Task instructions.
Every record should be copied exactly, except that pictures are to be omitted.

Information shown.
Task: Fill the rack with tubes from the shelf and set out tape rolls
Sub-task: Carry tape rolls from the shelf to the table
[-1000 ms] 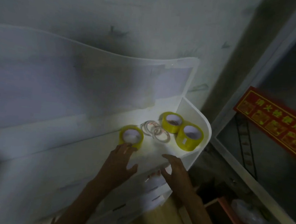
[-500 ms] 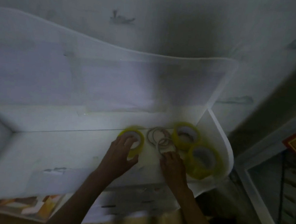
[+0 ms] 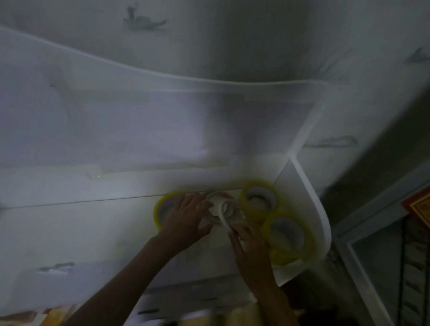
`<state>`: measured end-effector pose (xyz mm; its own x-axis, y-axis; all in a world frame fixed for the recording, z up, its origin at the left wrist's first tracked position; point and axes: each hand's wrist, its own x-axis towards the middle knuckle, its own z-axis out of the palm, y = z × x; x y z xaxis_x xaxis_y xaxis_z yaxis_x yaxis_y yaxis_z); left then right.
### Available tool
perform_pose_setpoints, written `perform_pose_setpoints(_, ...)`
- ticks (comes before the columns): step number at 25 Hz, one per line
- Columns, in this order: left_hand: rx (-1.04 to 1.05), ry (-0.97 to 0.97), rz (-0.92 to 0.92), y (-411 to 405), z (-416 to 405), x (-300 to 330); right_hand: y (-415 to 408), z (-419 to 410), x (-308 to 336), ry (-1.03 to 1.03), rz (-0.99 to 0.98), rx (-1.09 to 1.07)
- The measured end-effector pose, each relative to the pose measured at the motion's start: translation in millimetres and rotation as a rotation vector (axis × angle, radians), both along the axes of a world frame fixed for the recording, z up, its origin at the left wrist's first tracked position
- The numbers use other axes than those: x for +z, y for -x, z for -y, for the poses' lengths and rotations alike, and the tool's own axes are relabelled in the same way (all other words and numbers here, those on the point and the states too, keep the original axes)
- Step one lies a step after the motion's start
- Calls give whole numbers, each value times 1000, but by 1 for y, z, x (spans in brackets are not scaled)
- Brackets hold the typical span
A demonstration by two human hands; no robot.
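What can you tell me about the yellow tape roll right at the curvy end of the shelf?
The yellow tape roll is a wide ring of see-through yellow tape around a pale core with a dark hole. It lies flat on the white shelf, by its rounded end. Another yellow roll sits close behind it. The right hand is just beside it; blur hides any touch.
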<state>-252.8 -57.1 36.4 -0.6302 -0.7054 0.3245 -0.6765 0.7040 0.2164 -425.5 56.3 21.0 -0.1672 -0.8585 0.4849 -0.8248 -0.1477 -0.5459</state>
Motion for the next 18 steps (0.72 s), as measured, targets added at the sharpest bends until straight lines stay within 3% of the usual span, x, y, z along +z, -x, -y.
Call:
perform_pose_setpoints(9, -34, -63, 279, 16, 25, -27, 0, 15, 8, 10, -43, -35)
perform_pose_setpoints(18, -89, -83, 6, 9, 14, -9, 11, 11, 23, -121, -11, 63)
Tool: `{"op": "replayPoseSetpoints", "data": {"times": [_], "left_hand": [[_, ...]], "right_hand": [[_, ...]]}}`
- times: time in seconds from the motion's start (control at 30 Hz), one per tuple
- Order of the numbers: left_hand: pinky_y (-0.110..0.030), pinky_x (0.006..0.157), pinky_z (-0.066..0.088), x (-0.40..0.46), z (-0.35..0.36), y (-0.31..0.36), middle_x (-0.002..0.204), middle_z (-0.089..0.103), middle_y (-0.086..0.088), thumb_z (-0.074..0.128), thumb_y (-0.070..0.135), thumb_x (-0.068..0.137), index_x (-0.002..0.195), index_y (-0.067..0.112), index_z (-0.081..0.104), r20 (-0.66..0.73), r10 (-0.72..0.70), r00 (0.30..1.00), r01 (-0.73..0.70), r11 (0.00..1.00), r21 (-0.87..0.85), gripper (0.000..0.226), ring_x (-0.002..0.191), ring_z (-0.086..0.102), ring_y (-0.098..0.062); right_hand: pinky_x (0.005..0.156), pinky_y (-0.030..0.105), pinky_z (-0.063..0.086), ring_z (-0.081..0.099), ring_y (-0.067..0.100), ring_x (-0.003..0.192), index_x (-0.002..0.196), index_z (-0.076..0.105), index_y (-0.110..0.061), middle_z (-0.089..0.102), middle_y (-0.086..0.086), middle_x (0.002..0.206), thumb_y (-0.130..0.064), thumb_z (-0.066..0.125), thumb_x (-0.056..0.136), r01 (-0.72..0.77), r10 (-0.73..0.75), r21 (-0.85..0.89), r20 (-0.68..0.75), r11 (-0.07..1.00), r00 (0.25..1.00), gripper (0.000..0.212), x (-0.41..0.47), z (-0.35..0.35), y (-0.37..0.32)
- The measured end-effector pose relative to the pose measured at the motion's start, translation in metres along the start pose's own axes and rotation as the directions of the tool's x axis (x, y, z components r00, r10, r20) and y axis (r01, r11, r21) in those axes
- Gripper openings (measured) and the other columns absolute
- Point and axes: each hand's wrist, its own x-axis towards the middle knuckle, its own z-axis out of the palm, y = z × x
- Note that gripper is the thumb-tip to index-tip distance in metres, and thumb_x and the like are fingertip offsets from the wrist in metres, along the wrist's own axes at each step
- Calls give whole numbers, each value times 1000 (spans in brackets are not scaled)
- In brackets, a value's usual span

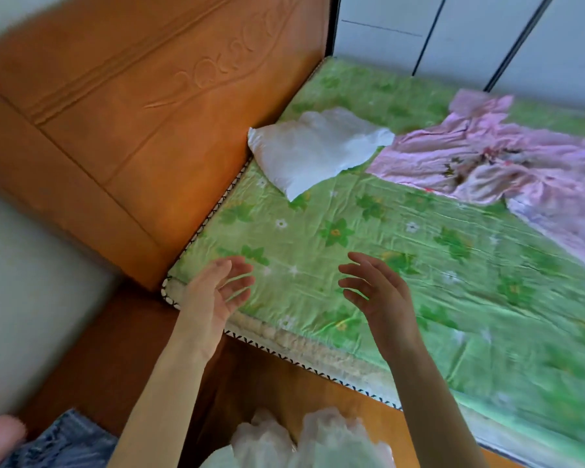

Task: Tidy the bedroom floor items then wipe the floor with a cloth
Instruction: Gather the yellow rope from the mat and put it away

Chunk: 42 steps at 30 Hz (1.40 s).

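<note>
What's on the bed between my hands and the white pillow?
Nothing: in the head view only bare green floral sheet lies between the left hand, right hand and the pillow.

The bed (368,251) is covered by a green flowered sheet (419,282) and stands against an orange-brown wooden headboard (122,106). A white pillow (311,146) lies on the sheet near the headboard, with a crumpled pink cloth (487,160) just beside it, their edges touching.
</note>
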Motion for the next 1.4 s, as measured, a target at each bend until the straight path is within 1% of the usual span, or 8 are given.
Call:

Response to this exercise.
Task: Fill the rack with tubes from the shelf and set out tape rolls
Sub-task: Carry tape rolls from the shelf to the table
[-1000 ms] 
[-500 ms] 
[+0 ms] 
`<state>`: measured end-effector pose (xyz mm; its own x-axis, y-axis; all in a world frame fixed for the recording, z up, its origin at the left wrist's first tracked position; point and axes: each hand's wrist, its own x-axis towards the middle knuckle, its own z-axis out of the palm, y = z × x; x y z xaxis_x xaxis_y xaxis_z yaxis_x yaxis_y yaxis_z); left then right.
### Available tool
perform_pose_setpoints, written `perform_pose_setpoints(_, ...)`
- ticks (comes before the columns): step number at 25 Hz, one per line
- Columns, in this order: left_hand: rx (-1.04 to 1.05), ry (-0.97 to 0.97), rz (-0.92 to 0.92), y (-411 to 405), z (-416 to 405), x (-300 to 330); right_hand: y (-415 to 408), z (-419 to 410), x (-308 to 336), ry (-1.03 to 1.03), rz (-0.99 to 0.98), rx (-1.09 to 1.07)
- The measured end-effector pose, each relative to the pose measured at the motion's start: translation in millimetres and rotation as a rotation vector (axis × angle, radians), both along the axes of a world frame fixed for the recording, z up, its origin at the left wrist's first tracked position
- The numbers use other axes than those: x for +z, y for -x, z for -y, for the poses' lengths and rotations alike, and the tool's own axes are relabelled in the same way (all other words and numbers here, those on the point and the states too, keep the original axes)
- Step one lies a step after the motion's start
- Calls give whole numbers, each value times 1000, but by 1 for y, z, x (spans in brackets are not scaled)
- Brackets hold the typical span
A demonstration by two human hands; no robot.
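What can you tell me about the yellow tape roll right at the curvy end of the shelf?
The yellow tape roll is a wide ring of see-through yellow tape around a pale core with a dark hole. It lies flat on the white shelf, by its rounded end. Another yellow roll sits close behind it. The right hand is just beside it; blur hides any touch.
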<state>-252.8 -57.1 36.4 -0.6302 -0.7054 0.3245 -0.6765 0.7040 0.2164 -425.5 56.3 21.0 -0.1672 -0.8585 0.4849 -0.8248 -0.1477 -0.5459</state>
Motion for the next 18 steps (0.72 s), as measured, targets added at the sharpest bends until straight lines stay within 3% of the usual span, x, y, z along +z, -x, -y.
Call:
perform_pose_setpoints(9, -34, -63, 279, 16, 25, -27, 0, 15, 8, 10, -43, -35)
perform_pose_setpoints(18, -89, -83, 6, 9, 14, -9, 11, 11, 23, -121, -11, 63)
Tool: `{"op": "replayPoseSetpoints", "data": {"times": [_], "left_hand": [[_, ...]], "right_hand": [[_, ...]]}}`
- times: time in seconds from the motion's start (control at 30 Hz), one per tuple
- Order of the numbers: left_hand: pinky_y (-0.110..0.030), pinky_x (0.006..0.157), pinky_z (-0.066..0.088), x (-0.40..0.46), z (-0.35..0.36), y (-0.31..0.36), middle_x (-0.002..0.204), middle_z (-0.089..0.103), middle_y (-0.086..0.088), thumb_z (-0.074..0.128), thumb_y (-0.070..0.135), thumb_x (-0.068..0.137), index_x (-0.002..0.195), index_y (-0.067..0.112), index_z (-0.081..0.104), r20 (-0.66..0.73), r10 (-0.72..0.70), r00 (0.30..1.00), r01 (-0.73..0.70), r11 (0.00..1.00), r21 (-0.87..0.85), gripper (0.000..0.226), ring_x (-0.002..0.191), ring_z (-0.086..0.102), ring_y (-0.098..0.062); right_hand: pinky_x (0.005..0.156), pinky_y (-0.030..0.105), pinky_z (-0.063..0.086), ring_z (-0.081..0.099), ring_y (-0.067..0.100), ring_x (-0.003..0.192), index_x (-0.002..0.196), index_z (-0.076..0.105), index_y (-0.110..0.061), middle_z (-0.089..0.102), middle_y (-0.086..0.086), middle_x (0.002..0.206), thumb_y (-0.130..0.064), thumb_z (-0.066..0.125), thumb_x (-0.056..0.136), r01 (-0.72..0.77), r10 (-0.73..0.75), r21 (-0.85..0.89), r20 (-0.68..0.75), r11 (-0.07..1.00), r00 (0.25..1.00), gripper (0.000..0.212), x (-0.41..0.47), z (-0.35..0.35), y (-0.37..0.32)
- The measured end-effector pose relative to the pose measured at the motion's start, translation in metres along the start pose's own axes and rotation as the directions of the tool's x axis (x, y, z components r00, r10, r20) and y axis (r01, r11, r21) in those axes
- Gripper openings (measured) and the other columns absolute
- Point and axes: each hand's wrist, its own x-axis towards the middle knuckle, its own z-axis out of the palm, y = z × x
- Note that gripper is the thumb-tip to index-tip distance in metres, and thumb_x and the like are fingertip offsets from the wrist in metres, along the wrist's own axes at each step
- Calls give whole numbers, each value times 1000 (spans in brackets are not scaled)
- In brackets, a value's usual span


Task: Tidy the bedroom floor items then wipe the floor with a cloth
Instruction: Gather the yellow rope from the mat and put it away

Chunk: 42 steps at 30 Hz (1.40 s).

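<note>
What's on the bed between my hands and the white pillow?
Nothing: in the head view only bare green floral sheet lies between the left hand, right hand and the pillow.

The bed (368,251) is covered by a green flowered sheet (419,282) and stands against an orange-brown wooden headboard (122,106). A white pillow (311,146) lies on the sheet near the headboard, with a crumpled pink cloth (487,160) just beside it, their edges touching.
</note>
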Motion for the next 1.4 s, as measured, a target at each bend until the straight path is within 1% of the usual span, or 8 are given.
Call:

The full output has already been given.